= Directions for this task =
Look through the data for the string "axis". Copy every line where it is found.

= Dataset excerpt =
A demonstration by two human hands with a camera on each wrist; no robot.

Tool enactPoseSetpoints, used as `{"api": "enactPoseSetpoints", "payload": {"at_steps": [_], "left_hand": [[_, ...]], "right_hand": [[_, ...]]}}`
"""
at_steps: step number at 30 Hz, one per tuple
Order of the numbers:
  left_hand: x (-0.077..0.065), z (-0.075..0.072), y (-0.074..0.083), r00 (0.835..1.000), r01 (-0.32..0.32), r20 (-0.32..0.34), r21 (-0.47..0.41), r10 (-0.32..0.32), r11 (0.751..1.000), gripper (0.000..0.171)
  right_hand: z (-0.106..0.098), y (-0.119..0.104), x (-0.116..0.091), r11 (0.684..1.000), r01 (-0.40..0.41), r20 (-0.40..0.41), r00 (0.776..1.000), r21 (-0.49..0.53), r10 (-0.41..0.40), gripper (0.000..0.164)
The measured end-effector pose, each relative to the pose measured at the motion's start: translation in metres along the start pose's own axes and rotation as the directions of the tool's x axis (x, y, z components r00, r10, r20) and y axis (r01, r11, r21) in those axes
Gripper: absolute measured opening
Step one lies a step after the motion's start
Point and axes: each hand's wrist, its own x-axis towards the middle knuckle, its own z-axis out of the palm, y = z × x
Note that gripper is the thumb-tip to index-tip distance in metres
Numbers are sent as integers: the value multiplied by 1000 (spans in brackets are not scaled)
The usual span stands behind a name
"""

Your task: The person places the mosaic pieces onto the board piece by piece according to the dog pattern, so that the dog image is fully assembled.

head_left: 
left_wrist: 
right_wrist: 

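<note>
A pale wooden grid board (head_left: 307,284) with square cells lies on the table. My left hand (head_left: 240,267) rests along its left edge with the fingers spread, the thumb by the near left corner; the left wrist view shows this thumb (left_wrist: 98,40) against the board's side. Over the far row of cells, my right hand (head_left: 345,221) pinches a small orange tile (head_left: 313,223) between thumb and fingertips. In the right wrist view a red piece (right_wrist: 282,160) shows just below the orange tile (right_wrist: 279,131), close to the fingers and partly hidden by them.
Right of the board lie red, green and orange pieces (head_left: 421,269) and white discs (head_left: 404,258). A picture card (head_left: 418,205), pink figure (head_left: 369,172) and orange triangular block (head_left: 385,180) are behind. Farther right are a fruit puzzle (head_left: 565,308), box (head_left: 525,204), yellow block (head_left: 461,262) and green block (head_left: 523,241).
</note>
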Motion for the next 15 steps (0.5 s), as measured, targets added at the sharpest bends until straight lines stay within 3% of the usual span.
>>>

= Response below =
The measured end-effector pose, each relative to the pose measured at the motion's start: translation in metres along the start pose's own axes and rotation as the directions of the tool's x axis (x, y, z components r00, r10, r20) and y axis (r01, r11, r21) in those axes
Point and axes: each hand's wrist, its own x-axis towards the middle knuckle, its own z-axis out of the palm, y = z × x

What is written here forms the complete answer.